Some 700 new mental health specialist GPs should be trained up and working in the NHS over the next five years, recommends an independent review of mental health in England.
The Mental Health Taskforce report – published today – recommends that all GPs receive ‘core mental health training’ by 2020/21 and recommends the introduction of hundreds of new ’GPs with an extended Scope of Practice in Mental Health’ or ‘GPwERs’.
The landmark report – commissioned to look at the mental health care that the NHS provides in England – also recommends practices are given the ‘time they need’ to carry out thousands more physical health checks in patients with mental health problems.
The NHS in England says it intends to invest over £1bn a year of additional funding in mental health care by 2020/21 to reach one million more people.
But mental health services have suffered years of cuts, with Pulse revealing that child and adolescent health services in particular were finding it hard to cope with reduced funding, leaving GPs to cope with diagnosing and treating mental health disorders outside their level of competance.

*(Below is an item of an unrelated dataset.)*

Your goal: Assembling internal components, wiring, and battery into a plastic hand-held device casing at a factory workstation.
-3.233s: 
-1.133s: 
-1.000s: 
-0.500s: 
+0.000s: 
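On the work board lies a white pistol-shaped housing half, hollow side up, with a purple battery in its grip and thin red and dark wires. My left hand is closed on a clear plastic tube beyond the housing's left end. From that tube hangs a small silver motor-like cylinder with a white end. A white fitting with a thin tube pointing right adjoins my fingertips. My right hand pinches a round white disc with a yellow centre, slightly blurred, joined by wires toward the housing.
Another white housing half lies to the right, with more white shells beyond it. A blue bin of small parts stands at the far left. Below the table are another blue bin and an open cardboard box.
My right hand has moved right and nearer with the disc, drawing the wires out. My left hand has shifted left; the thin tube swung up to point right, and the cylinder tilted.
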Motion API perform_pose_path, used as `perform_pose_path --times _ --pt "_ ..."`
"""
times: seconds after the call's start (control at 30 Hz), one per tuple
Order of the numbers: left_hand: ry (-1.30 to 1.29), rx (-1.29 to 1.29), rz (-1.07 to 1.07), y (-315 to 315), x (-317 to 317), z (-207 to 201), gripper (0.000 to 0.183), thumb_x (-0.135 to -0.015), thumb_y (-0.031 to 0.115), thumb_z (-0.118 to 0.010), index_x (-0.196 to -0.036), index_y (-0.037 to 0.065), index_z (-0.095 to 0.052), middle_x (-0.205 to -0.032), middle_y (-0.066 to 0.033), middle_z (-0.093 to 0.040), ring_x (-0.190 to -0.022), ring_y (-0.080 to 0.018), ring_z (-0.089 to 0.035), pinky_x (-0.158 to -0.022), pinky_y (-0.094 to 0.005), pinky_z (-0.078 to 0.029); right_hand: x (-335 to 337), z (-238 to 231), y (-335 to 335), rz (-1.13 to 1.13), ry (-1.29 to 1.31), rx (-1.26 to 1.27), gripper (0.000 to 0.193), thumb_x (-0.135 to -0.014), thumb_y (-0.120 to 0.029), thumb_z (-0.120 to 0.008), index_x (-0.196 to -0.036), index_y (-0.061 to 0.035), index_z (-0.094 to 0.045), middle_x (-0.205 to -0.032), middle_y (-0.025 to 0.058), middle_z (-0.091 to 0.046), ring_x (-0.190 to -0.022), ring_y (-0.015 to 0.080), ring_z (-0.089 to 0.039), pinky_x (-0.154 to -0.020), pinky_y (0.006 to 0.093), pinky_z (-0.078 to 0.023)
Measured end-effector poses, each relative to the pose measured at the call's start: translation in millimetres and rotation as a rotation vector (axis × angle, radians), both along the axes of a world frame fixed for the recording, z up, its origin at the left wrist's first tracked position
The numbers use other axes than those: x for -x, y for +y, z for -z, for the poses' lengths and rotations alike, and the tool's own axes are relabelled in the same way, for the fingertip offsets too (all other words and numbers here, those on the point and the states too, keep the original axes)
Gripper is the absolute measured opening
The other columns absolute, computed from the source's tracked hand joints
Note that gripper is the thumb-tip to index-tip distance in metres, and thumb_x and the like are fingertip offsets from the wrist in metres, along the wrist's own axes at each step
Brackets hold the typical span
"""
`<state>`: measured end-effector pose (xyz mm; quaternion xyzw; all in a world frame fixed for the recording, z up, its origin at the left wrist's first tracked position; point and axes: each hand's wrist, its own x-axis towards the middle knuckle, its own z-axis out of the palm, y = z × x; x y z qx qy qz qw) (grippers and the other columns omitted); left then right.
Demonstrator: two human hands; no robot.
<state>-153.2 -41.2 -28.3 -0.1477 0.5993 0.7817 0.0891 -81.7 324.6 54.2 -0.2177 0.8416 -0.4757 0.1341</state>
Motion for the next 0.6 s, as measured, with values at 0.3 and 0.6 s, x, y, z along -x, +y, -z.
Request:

In July 2014, Pulse reported that a fifth of GPs have seen patients come to harm as they were unable to access appropriate support from their community mental health teams, with some patients committing suicide, being sectioned or admitted as a result.
The taskforce report found that the rate of suicides was rising after many years of decline, with suicide now the leading cause of death for men aged 15 to 49. Many were found to to have contacted with their GP or other health services before their deaths.
The report recommends a ‘fresh mindset’ in the health service, prioritising mental health as much as physical health and says there should be a ‘major drive’ to reduce suicide by 10% by 2020/21.
It also recommends a dramatic widening of access to psychological therapies for people with common mental health problems, from 15% of adults in need to 25% by 2020/21.
It also recommends the introduction of a new grade of GP: ‘The Department of Health and NHS England should work with the RCGP and HEE to ensure that by 2020 all GPs, including the 5,000 joining the workforce by 2020/21, receive core mental health training, and to develop a new role of GPs with an extended Scope of Practice (GPwER) in Mental Health, with at least 700 in practice within five years.’
It adds that GPs and ambulance staff were considered one of the ‘most caring’ health professionals according to patients with mental health problems, but that practices needed to do more to look after the physical health of patients in this group.
It says: ‘NHS England should also lead work to ensure that by 2020/21, 280,000 more people living with severe mental illness have their physical health needs met by increasing early detection and expanding access to evidence-based physical care assessment and intervention.
‘This will involve developing, evaluating and implementing models of primary care whereby GPs and practice nurses take responsibility for delivering the full suite of physical care screenings, outreach, carer training and onward interventions or referrals, in line with NICE guidelines.
‘This model should include outreach workers or carer training to support people to access primary care because many people with psychosis struggle to access services, and give GPs and practice nurses the training and time they need to deliver NICE concordant screening and care.’
Responding to the report, NHS chief executive Simon Stevens said that the health service was ‘committed’ to pursuing the aims of the report: ‘Putting mental and physical health on an equal footing will require major improvements in seven day mental health crisis care, a large increase in psychological treatments, and a more integrated approach to how services are delivered.’
Prime Minister David Cameron said: ’For too long there hasn’t been enough focus on mental health care in this country meaning too many have had to suffer in silence. The taskforce has set out how we can work towards putting mental and physical healthcare on an equal footing and I am committed to making sure that happens.’
RCGP chair Dr Maureen Baker said the report was ‘ambitious and admirable’ and she repeated her call for all practices to have direct access to mental health workers. She added: ‘This way our patients can access these important and effective services when they need them, not 28 days or more later, as is currently often the case.’